The PureSense ERM Solution consists of a unique combination of hardware and software applications (known as the PureSense Application Suite) with the ability to access and aggregate data from multiple sensors and other data sources, add value to the data through analysis, and supply on-demand intelligence to users anytime, anywhere.
Four core components are fed by multiple data sources to provide an information and communications platform and produce comprehensive, real-time analysis of water and air quality for rapid detection, predictive analysis, and focused action.
The first component is a pervasive computing device, called the PureSense iNode, which provides two-way communication with existing or future air or water sensors. The iNode pre-processes information and transmits it over highly secured wireless connections to a centralized data center. The second component is a real-time data-collection network called the PureSense Data Model that, according to the company, gathers data faster and more economically than current grab sample methods (involving manual collection of samples for laboratory analysis) and enables the integration of disparate data sets from multiple sources. The third component, the PureSense Analyzer, employs sophisticated algorithms and NASA-influenced data-mining techniques to correlate multiple streams of data to produce real-time alerts and other analyses regarding environmental conditions. The fourth component, the PureSense Dashboard, is tailored to individual user profiles and communicates critical, real-time analysis to users in a timely manner. In the water industry, this is the powerful, role-based response system that keeps all responsible parties informed about key changes in water quality.

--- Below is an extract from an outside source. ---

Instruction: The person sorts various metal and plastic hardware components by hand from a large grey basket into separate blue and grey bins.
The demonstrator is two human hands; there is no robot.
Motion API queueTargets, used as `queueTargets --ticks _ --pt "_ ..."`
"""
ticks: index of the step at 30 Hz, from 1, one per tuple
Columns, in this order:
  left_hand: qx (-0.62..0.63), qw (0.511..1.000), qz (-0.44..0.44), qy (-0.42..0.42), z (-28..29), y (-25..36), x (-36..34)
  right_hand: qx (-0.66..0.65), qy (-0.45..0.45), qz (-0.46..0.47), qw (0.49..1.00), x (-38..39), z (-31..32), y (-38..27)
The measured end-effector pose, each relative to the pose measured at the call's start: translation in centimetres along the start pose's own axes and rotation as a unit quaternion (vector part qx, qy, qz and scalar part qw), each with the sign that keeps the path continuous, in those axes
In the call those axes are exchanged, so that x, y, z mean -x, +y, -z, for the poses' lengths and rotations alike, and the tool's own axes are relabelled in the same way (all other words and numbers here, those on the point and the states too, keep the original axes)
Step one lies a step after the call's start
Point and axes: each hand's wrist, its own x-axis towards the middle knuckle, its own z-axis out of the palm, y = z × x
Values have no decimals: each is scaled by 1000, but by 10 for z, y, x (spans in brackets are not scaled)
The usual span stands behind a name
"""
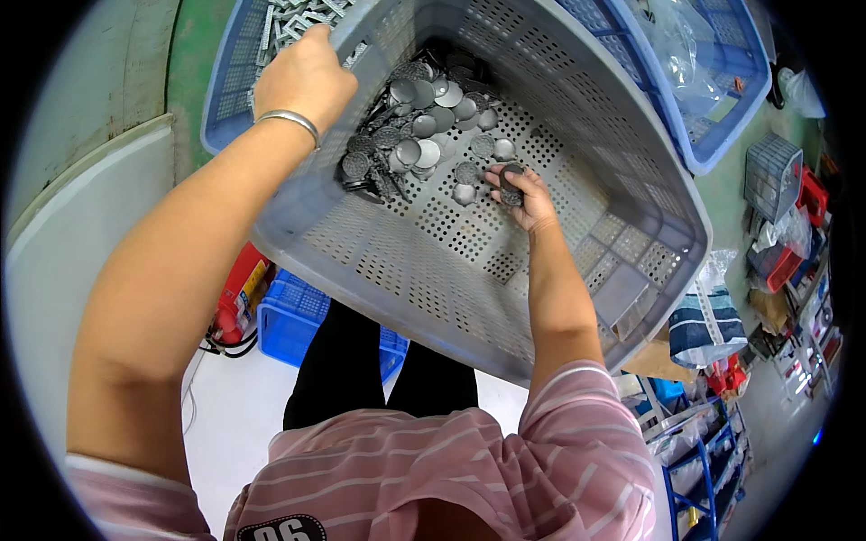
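Note:
A large grey perforated plastic basket [424, 279] stands in front of me, tilted in the view. Heaped toward its far left corner are many round metal discs [424, 126], some smooth and shiny, others dark and textured. Inside the basket, my right hand [525, 194] is closed around a dark round disc [511, 183], near a few loose discs on the perforated bottom. My left hand [307, 79] is closed over the basket's left rim, with a metal bangle on that wrist. Its fingertips are hidden from me.
Behind the left rim sits a blue basket of metal strips [290, 20]. Another blue basket [699, 149] with clear plastic bags stands at the far right. Below are a blue crate [290, 311] and a red fire extinguisher [236, 293]. A grey crate [773, 176] lies farther right.

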Motion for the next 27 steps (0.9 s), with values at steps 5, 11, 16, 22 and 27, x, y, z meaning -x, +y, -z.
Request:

PureSense has developed aggressively over the last year, creating customer traction and new projects on the national level, with the U.S. Environmental Protection Agency and the Department of Homeland Security, among others. The company chose municipal drinking water as the best avenue for commercialization of existing NASA technologies and has already completed initial customer installations. Early endorsements for the PureSense ERM Solution have been received from some of the Nation's largest water companies, including the Los Angeles Department of Water and Power, the second-largest municipal water company in the United States, and several other water companies that each serve over a million customers, including the East Bay Municipal Utility District, the Las Vegas Valley Water District, and the San Jose Water Company.
PureSense is currently expanding the capabilities of the PureSense ERM Solution for faster analysis and remediation in new vertical markets. The initial expansion includes hospitals and biopharmaceutical manufacturing, where it can help mitigate infectious disease incidences and, hence, drive down operational risks and associated costs. PureSense is now working with one of the largest hospital systems in California to adapt the PureSense ERM Solution for indoor air quality management. The company is also exploring interest from the food and beverage industries, where it can help minimize downtime and materials spoilage.
The partnership between NASA and PureSense has resulted in a business that is poised to have a dramatic impact on many different industries and on the lives of many people, with the potential to revolutionize environmental monitoring and control.